One thing we can definitely count on is that one of the country’s most definitive arts programs, Sydney Festival, will have a lot riding on it when it returns in January 2021. Not only will it be one of the first major arts festivals to mark 2021, it will be the last curated under current Festival Director Wesley Enoch, who from 2022 will no longer serve as Director.

In his place: renowned Australia curator and producer Olivia Ansell, who will commence a three-year tenure with the festival in November of this year.

Ansell brings to the role not only four years as Head of Contemporary Performance at Sydney Opera House, but over two decades worth of experience as a director, choreographer and performing artist. Her tenure at Sydney Opera House especially has thrust her expressive curatorial style into city’s spotlight, given she’s built a reputation for championing a diverse range of stories, from recent cult musical ‘SIX’, Lin Manuel Miranda’s ‘In the Heights’, and Hannah Gadsby’s ‘Douglas’ at Sydney Opera House, to previously serving as artistic director of Sydney Comedy Festival, co-Executive Producer of Hidden Sydney, and curator of Vivid Ideas’ Kings Bloody Cross.

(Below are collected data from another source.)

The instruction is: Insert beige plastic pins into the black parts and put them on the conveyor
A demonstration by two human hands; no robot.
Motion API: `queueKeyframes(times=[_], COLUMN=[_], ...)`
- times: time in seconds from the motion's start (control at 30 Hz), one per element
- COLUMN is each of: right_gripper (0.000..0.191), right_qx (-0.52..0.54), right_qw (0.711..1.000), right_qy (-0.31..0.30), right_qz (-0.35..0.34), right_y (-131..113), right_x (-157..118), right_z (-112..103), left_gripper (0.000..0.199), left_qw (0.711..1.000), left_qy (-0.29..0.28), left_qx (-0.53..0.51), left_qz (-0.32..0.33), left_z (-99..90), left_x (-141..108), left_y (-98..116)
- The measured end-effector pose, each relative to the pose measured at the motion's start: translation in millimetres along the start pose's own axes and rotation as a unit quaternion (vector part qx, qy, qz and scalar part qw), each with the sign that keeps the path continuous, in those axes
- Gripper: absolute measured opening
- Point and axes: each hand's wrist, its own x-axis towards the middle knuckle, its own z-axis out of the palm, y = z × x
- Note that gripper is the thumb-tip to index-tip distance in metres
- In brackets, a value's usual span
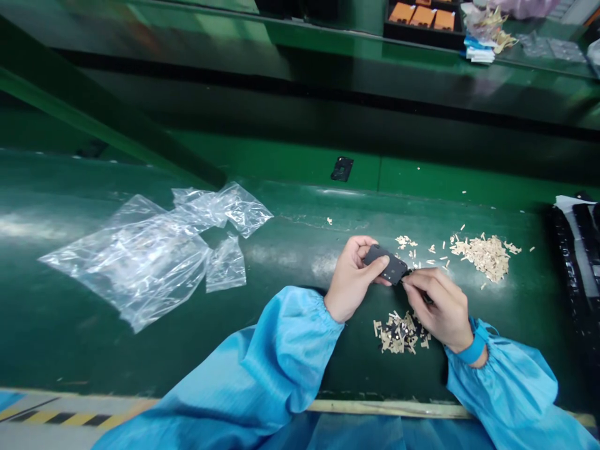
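Observation:
My left hand (352, 275) grips a dark grey rectangular plastic part (391, 267), the thumb lying across its top face. At that part's right end, my right hand (435, 303) pinches with thumb and forefinger. Something small and black shows at those fingertips, too small to name. Just below the hands lies a pile of small beige and black pieces (398, 334). A larger heap of small beige pieces (487, 256) sits to the right, with loose ones scattered towards my hands.
Clear plastic bags (154, 256) lie on the green bench (281, 356) at left. A flat black part (342, 169) rests farther back. Black trays (569, 250) stand at the right edge. On the upper shelf, a black box (424, 34) holds several orange blocks. A green post slants across the left.

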Motion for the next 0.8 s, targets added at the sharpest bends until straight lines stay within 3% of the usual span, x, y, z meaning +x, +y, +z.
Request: queueKeyframes(times=[0.1,0.27,0.4,0.63,0.8], right_gripper=[0.027,0.067,0.062,0.069,0.059], right_qx=[0.022,0.012,-0.017,-0.081,-0.047], right_qw=[1.000,0.999,0.999,0.993,0.991], right_qy=[0.011,-0.007,0.018,0.081,0.121], right_qz=[0.018,0.042,0.031,-0.016,-0.041], right_y=[0,0,-1,-3,-2], right_x=[0,-1,-5,-9,-7], right_z=[-1,3,12,19,17], left_gripper=[0.044,0.046,0.046,0.051,0.051], left_qw=[1.000,1.000,0.999,0.996,0.996], left_qy=[0.004,-0.012,-0.010,0.020,0.031], left_qx=[-0.010,-0.025,-0.046,-0.081,-0.084], left_qz=[0.000,-0.011,-0.004,-0.013,-0.019], left_z=[0.5,2.4,4.5,8.9,9.2], left_x=[-1,-4,-7,-12,-13], left_y=[1,-1,-5,-6,-6])
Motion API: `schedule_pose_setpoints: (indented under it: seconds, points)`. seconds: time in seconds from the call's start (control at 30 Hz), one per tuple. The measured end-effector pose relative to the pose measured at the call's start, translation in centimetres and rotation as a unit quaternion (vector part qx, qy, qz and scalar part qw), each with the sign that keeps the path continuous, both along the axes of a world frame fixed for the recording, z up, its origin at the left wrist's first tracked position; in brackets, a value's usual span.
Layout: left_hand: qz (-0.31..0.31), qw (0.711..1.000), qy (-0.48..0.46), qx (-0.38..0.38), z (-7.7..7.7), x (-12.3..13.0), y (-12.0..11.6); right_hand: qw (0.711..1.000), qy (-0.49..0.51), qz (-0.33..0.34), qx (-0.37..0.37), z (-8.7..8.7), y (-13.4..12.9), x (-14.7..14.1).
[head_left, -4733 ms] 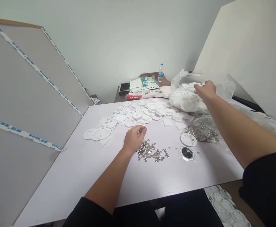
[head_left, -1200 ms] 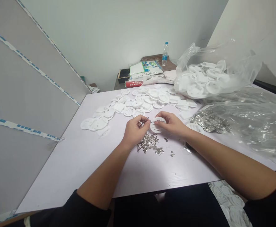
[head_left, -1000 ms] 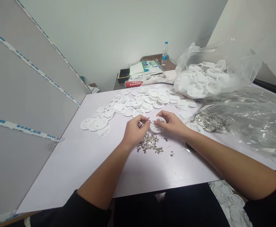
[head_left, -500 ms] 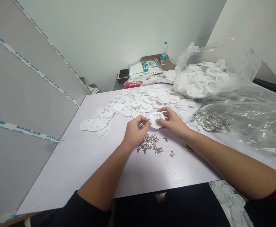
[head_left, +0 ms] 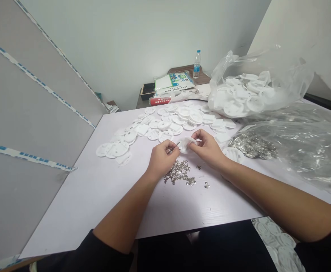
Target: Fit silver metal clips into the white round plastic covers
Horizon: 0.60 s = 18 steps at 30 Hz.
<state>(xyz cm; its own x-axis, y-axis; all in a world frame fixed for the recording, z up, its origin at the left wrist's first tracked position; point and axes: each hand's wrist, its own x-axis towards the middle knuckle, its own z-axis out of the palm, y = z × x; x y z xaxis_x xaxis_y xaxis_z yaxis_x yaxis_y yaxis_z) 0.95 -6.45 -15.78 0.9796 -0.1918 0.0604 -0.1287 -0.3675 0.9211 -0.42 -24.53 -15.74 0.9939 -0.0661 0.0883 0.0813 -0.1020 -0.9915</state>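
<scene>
A thin dark rod (head_left: 174, 147) is pinched in my left hand (head_left: 163, 156), its tip sticking out toward a round white plastic piece (head_left: 185, 145). Thumb and fingers of my right hand (head_left: 207, 148) grip that piece by its right side, and it is tilted. Below the hands lies a pile of small silver metal parts (head_left: 178, 170), with a few loose ones (head_left: 206, 184) to its right. Behind the hands, many round white pieces (head_left: 165, 124) spread over the table.
The table (head_left: 103, 196) meets a grey partition (head_left: 20, 113) at left. Clear bags hold white pieces (head_left: 247, 94) and metal parts (head_left: 253, 145) at right. A bottle (head_left: 197, 65) and a red package (head_left: 160, 101) stand or lie at the back. More white pieces (head_left: 277, 241) are below the table edge.
The white piece has turned from facing up to a steeper tilt in my right hand, whose fingers have shifted slightly. My left hand has barely moved.
</scene>
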Motion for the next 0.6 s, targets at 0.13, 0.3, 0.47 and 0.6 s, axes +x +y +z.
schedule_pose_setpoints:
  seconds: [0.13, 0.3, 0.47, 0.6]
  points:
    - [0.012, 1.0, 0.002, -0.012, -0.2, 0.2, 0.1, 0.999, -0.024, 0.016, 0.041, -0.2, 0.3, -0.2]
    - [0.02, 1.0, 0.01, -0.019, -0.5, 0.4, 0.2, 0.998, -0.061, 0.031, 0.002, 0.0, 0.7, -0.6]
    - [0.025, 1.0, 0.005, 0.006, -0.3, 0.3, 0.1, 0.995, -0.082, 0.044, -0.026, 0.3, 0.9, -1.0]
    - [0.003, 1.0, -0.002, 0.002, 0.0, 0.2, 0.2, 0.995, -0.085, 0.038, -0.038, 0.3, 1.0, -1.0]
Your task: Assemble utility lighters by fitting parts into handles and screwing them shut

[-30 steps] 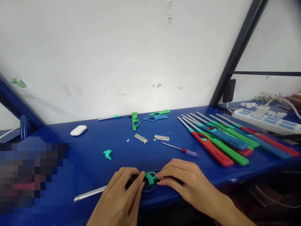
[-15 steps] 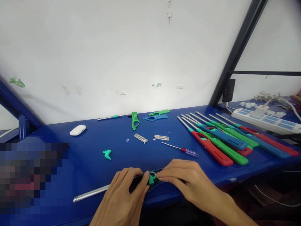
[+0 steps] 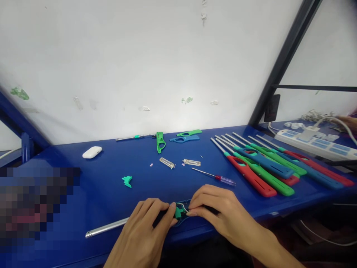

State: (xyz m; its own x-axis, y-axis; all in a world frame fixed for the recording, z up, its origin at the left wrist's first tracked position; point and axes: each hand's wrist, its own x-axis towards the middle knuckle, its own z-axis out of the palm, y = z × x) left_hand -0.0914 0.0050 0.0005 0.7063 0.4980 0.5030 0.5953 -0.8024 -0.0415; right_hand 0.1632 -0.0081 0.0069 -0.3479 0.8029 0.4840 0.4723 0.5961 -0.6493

To get a bit more insight into the perspective she will bring to Sydney Festival, her history with it, and her focus on untold Sydney stories, we had a little Q&A with Ansell which you can read below.

What about the current programming for the Sydney Festival each year resonates with you most?

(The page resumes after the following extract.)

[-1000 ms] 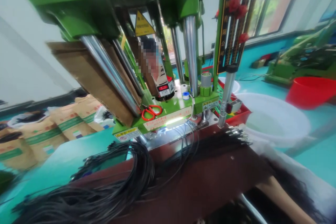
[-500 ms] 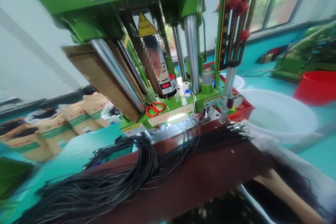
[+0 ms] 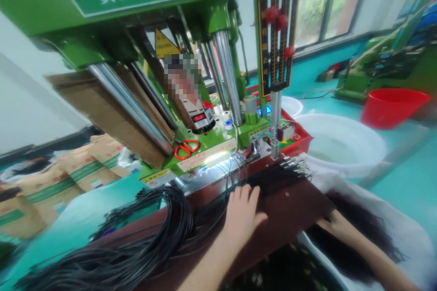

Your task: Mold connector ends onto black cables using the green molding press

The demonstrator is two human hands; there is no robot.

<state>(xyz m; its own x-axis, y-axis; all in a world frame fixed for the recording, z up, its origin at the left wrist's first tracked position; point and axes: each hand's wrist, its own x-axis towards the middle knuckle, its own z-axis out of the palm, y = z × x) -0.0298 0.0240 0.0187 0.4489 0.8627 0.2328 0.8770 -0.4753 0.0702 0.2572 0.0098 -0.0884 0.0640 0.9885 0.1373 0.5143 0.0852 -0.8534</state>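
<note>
My left hand [image 3: 243,211] rests over the black cables [image 3: 266,177] on the dark red board [image 3: 273,216], fingers spread and thumb out to the right. Near the board's right edge is my right hand [image 3: 332,223]; its fingers are hidden below that edge. A thick looped bundle of black cables [image 3: 136,241] covers the left part of the board. Silvery cable ends [image 3: 295,166] lie at the board's far right corner. Thin cables run up to the lit metal plate of the green press [image 3: 218,145].
Orange-handled scissors [image 3: 186,149] lie on the press base. A white sack [image 3: 406,236] with dark cables stands at the right, below a white tub [image 3: 344,143] and a red bucket [image 3: 392,109]. Brown paper sacks [image 3: 78,173] line the left.
My left hand has come into view over the cables. My right hand stays by the board's right edge. The view has shifted, so the press appears further left.
</note>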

Wesley Enoch has created an extraordinary body of new Australian work, championing First Nation and diverse voices through deep collaboration with some of Australia’s most exciting and innovative theatre companies. Works such as Counting and Cracking and Black Ties were critically acclaimed by audience and media. His Blak Out program will undoubtedly be his legacy.

Vigil, celebrated on the 25th January, will remain a key event in Sydney Festival’s program.

January is always such an exciting time of year, what are the first things you generally look out for when the Sydney Festival program is released?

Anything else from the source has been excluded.